Buzen's Algorithm

Queueing theory studies systems where jobs arrive, wait, get served, and depart. A queueing network connects multiple queues - jobs flow from one to the next, like packets through routers or requests through microservices. Analyzing these networks means computing steady-state probabilities: in the long run, what fraction of time does the system spend in each configuration?

Fifty jobs circulating among ten servers can occupy over 12 billion distinct configurations. Yet Buzen’s 1973 algorithm computes the exact probability of every state with only a few hundred operations - a reduction from $\sim 10^{10}$ to $500$ . This post derives the algorithm from first principles and implements it.

Queueing Basics

A single queue has jobs arriving at rate $\lambda$ (lambda) and a server processing them at rate $\mu$ (mu). The ratio $\rho = \lambda/\mu$ is the utilization - the fraction of time the server is busy. For stability, $\rho < 1$ ; otherwise jobs accumulate faster than they’re served.

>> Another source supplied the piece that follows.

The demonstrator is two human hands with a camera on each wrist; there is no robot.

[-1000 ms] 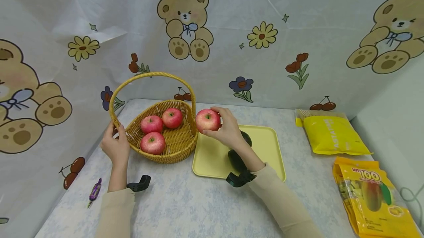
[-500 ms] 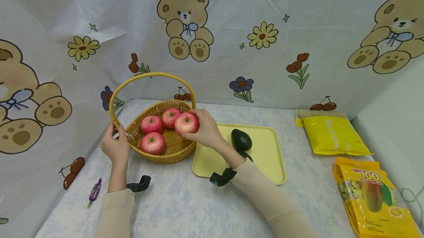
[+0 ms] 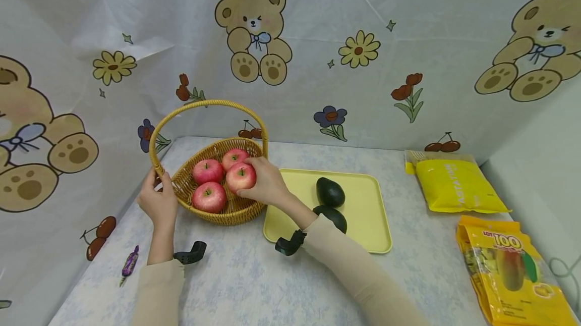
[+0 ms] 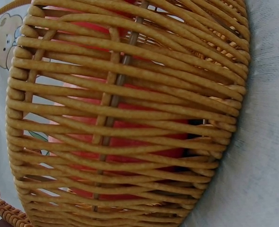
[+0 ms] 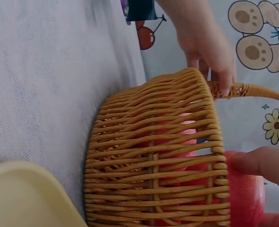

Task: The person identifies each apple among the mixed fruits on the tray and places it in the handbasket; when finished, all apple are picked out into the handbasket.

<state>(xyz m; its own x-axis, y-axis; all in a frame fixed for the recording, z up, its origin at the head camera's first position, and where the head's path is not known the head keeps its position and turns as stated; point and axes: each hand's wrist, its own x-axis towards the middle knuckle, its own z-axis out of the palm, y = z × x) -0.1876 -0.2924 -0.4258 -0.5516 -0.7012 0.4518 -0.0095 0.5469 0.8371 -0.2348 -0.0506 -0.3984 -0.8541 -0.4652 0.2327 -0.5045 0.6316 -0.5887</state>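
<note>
A yellow wicker basket (image 3: 238,216) with a tall arched handle stands on the table. My left hand (image 3: 159,199) grips the foot of the handle at the left rim, as the right wrist view also shows. Between the thumb and fingers of my right hand (image 3: 268,183) is a red apple (image 3: 239,176), inside the basket's right part. Beside it lie three more apples: one at the back (image 3: 233,157), one at the left (image 3: 207,171) and one in front (image 3: 209,198). The woven side (image 4: 130,109) fills the left wrist view. Whether the held apple touches the basket floor is hidden.
Right of the basket lies a pale yellow tray (image 3: 367,215) with two dark green avocados (image 3: 330,192). Farther right are a bright yellow packet (image 3: 456,184) and a mango snack bag (image 3: 517,270). A purple wrapped candy (image 3: 129,264) lies at the left.
My right hand has carried the apple leftward from above the tray, over the basket's rim, and down among the other apples. The left hand has stayed on the handle.
</note>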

The simplest model is the M/M/1 queue: Poisson arrivals (memoryless, hence “M”), exponential service times (also “M”), and one server. In steady state, the probability of having exactly $k$ jobs in the system is:

$P(k) = (1-\rho)\rho^k$

A geometric distribution - most likely to be empty, exponentially less likely to have more jobs.

Queueing Networks

Real systems chain queues together. A job might visit a CPU queue, then a disk queue, then return to the CPU. The routing matrix $R = [r_{ij}]$ specifies transition probabilities: $r_{ij}$ is the probability a job leaving queue $i$ goes to queue $j$ .

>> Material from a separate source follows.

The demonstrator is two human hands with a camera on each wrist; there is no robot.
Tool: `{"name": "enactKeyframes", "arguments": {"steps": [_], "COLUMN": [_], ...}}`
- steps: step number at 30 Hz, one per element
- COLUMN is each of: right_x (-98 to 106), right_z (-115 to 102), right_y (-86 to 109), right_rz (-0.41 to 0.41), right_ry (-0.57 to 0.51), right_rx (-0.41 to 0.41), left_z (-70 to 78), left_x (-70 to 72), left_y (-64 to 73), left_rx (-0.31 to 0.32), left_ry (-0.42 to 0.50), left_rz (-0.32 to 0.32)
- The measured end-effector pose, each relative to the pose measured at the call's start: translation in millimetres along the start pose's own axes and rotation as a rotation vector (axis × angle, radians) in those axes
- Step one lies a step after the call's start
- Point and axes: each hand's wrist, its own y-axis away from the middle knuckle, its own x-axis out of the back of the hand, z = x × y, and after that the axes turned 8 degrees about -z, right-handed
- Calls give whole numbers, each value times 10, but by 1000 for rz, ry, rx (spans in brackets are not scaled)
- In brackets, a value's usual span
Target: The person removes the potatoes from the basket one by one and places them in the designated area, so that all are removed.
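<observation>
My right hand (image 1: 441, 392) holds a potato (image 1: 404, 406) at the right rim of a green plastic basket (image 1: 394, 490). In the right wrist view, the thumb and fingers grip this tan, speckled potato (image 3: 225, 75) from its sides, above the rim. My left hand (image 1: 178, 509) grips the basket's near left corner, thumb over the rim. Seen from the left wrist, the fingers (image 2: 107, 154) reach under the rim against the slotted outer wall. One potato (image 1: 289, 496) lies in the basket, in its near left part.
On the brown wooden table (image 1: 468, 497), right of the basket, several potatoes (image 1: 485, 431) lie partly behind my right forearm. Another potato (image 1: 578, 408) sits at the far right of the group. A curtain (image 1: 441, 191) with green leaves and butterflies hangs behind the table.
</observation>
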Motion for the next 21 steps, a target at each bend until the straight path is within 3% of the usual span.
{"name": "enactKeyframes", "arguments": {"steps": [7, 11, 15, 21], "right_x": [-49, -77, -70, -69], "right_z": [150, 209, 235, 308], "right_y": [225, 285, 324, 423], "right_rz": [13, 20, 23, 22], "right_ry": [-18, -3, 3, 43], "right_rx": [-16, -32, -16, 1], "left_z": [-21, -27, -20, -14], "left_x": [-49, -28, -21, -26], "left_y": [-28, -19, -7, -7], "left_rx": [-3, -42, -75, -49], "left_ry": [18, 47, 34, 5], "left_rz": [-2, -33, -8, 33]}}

In open networks, jobs arrive from outside and eventually depart. Jackson (1963) proved that under Poisson arrivals and exponential service, the steady-state distribution has product form - the joint probability factors into independent terms for each queue.

In closed networks, a fixed population of $N$ jobs circulates forever. No arrivals, no departures - just jobs moving between queues. Gordon and Newell (1967) extended Jackson’s result: closed networks also have product-form solutions, but with a normalization constant that’s expensive to compute.

Notation

Symbol	Meaning
$N$	Total number of jobs in the closed network
$M$	Number of queues (service centers)
$\mu_i$	Service rate at queue $i$
$e_i$	Visit ratio - relative frequency of visits to queue $i$
$X_i = e_i/\mu_i$	Relative load at queue $i$ (service demand per visit)
$k_i$	Number of jobs at queue $i$ in a given state
$G(N)$	Normalization constant for $N$ jobs

The visit ratios $e_i$ come from solving the traffic equations $e_j = \sum_i e_i r_{ij}$ . They represent how often each queue is visited relative to some reference queue.

The Normalization Problem

For a closed network with $N$ jobs and $M$ queues, the steady-state probability of configuration $(k_1, \ldots, k_M)$ where $\sum_i k_i = N$ is:

$\pi(k_1, \ldots, k_M) = \frac{1}{G(N)} \prod_{i=1}^M X_i^{k_i}$

The product $\prod X_i^{k_i}$ captures the relative likelihood of each configuration - states that concentrate jobs at queues with large $X_i$ contribute more to the un-normalized sum. The normalization constant $G(N)$ ensures probabilities sum to 1:

$G(N) = \sum_{\mathbf{k} \in S(N,M)} \prod_{i=1}^M X_i^{k_i}$

where $S(N,M)$ is the state space - all ways to distribute $N$ jobs among $M$ queues:

$S(N,M) = \{(k_1, \ldots, k_M) : k_i \geq 0, \sum_{i=1}^M k_i = N\}$

For $N=50$ and $M=10$ , the state space contains $\binom{59}{9} \approx 1.25 \times 10^{10}$ configurations. Computing $G(N)$ by summing over all of them is infeasible.

The Naive Approach

Direct enumeration iterates over every state in $S(N,M)$ , computes $\prod X_i^{k_i}$ , and accumulates the sum. The state space size is the number of ways to place $N$ indistinguishable jobs into $M$ queues - a stars-and-bars combinatorial problem:

$|S(N,M)| = \binom{N + M - 1}{M - 1}$

Network	States	Time
$N=10$ , $M=5$	1001	$\sim 10^3$
$N=50$ , $M=5$	316251	$\sim 3 \times 10^5$
$N=20$ , $M=10$	$\sim 10^7$	$\sim 10^7$
$N=50$ , $M=10$	$\sim 1.26 \times 10^{10}$	$\sim 10^{10}$

A network of 10 queues and 50 jobs requires iterating over tens of billions of states. Even modern hardware chokes on this.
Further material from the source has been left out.